## How to complete this task
Copy all lines below exactly as written. Leave pictures out.

## Available data
[Start of Attachment]

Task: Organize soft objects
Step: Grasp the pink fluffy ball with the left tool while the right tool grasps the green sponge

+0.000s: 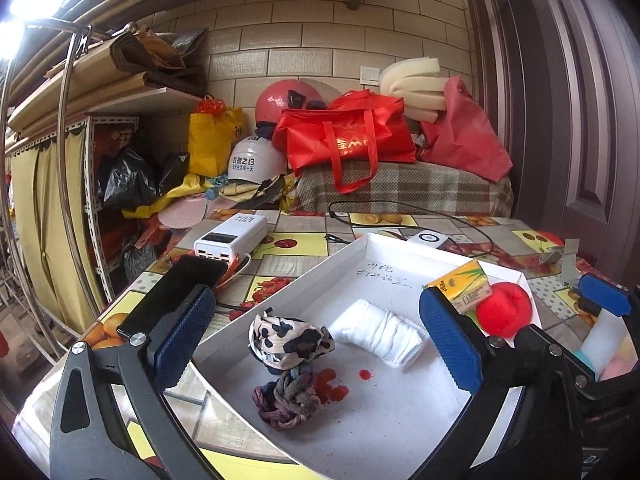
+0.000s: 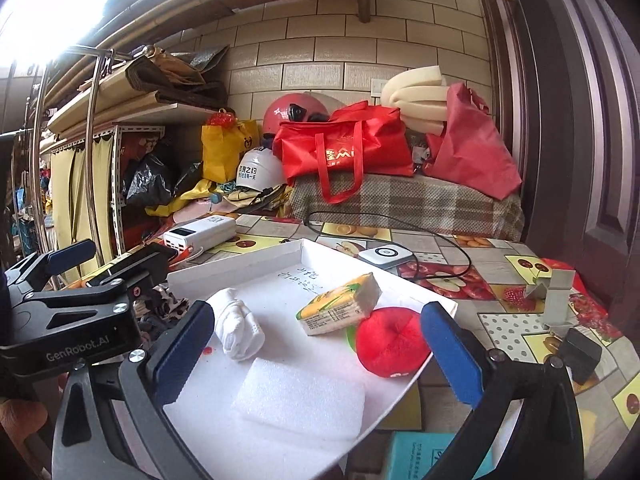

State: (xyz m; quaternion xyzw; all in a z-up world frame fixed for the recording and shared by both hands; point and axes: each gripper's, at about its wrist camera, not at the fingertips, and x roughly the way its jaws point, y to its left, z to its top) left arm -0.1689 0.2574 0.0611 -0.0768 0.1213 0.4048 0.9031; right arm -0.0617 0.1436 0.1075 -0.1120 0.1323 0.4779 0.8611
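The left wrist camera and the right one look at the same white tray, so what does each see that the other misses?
Only the left view shows the black-and-white patterned cloth and the braided scrunchie. Only the right view shows the white foam block lying in the tray and the teal box beside it. Both show the tray, rolled white cloth, tissue pack, red plush ball and power bank.

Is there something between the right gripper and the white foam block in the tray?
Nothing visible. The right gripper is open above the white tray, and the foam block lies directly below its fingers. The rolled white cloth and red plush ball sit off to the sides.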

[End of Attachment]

## Exercise result
Task: Organize soft objects
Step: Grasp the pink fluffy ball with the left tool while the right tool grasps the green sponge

+0.000s: 
+0.000s: 

State: (xyz m; quaternion xyzw; all in a z-up world frame fixed for the recording and shared by both hands; point and axes: each gripper's, at about its wrist camera, not at the fingertips, and x roughly the way its jaws point, y to its left, z to its top) left arm -0.1689 0.2574 0.0611 -0.0768 0.1213 0.4048 0.9031; right arm -0.0617 0.1436 0.1075 -0.1120 0.1323 0.4779 0.8611
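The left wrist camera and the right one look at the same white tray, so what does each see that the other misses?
Only the left view shows the black-and-white patterned cloth and the braided scrunchie. Only the right view shows the white foam block lying in the tray and the teal box beside it. Both show the tray, rolled white cloth, tissue pack, red plush ball and power bank.

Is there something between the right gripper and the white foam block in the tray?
Nothing visible. The right gripper is open above the white tray, and the foam block lies directly below its fingers. The rolled white cloth and red plush ball sit off to the sides.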

The answer given above is complete as it stands.